For a moment Jack Renauld hesitated, then he made up his mind.
“And if I did? I suppose you do not mean to accuse me of participating in my father’s murder?” He asked the question haughtily, his head thrown back.
“I should like an explanation of the reason that brought you here.”
“That is simple enough. I came to see my fiancée, Mademoiselle Daubreuil. I was on the eve of a long voyage, uncertain as to when I should return. I wished to see her before I went, to assure her of my unchanging devotion.”
“And you did see her?” Poirot’s eyes never left the other’s face.
There was an appreciable pause before Renauld replied. Then he said:
“Yes.”
“And afterwards?”
“I found I had missed the last train. I walked to St. Beauvais where I knocked up a garage and got a car to take me back to Cherbourg.”
“St. Beauvais? That is fifteen kilometres. A long walk, M. Renauld.”
“I—I felt like walking.”
Poirot bowed his head as a sign that he accepted the explanation. Jack Renauld took up his hat and cane and departed. In a trice Poirot jumped to his feet.
“Quick, Hastings. We will go after him.”
Keeping a discreet distance behind our quarry, we followed him through the streets of Merlinville. But when Poirot saw that he took the turning to the station, he checked himself.
“All is well. He has taken the bait. He will go to Abbalac, and will inquire for the mythical valise left by the mythical foreigners. Yes, mon ami, all that was a little invention of my own.”
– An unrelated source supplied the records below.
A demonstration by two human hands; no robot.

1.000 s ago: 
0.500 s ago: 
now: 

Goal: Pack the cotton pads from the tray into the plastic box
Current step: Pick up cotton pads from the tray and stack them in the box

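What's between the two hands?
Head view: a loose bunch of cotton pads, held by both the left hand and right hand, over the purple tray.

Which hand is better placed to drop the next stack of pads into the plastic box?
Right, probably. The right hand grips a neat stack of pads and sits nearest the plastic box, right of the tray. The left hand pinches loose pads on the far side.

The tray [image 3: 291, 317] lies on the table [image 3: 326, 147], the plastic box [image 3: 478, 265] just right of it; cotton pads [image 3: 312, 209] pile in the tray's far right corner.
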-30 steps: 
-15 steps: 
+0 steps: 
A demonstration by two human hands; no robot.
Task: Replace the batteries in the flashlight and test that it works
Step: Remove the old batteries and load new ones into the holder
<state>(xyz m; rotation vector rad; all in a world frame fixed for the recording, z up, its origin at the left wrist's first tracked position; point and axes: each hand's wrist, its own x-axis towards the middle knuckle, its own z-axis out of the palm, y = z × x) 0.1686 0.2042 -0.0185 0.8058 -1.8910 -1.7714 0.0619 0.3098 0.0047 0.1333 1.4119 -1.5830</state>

“You wanted him out of the way!” I exclaimed.
“Your penetration is amazing, Hastings! Now, if you please, we will go up to the Villa Geneviève.”
18. Giraud Acts
“By the way, Poirot,” I said, as we walked along the hot white road, “I’ve got a bone to pick with you. I dare say you meant well, but really it was no business of yours to go mouching round to the Hôtel du Phare without letting me know.”
Poirot shot a quick sidelong glance at me.
“And how did you know I had been there?” he inquired.
Much to my annoyance I felt the colour rising in my cheeks.
“I happened to look in in passing,” I explained with as much dignity as I could muster.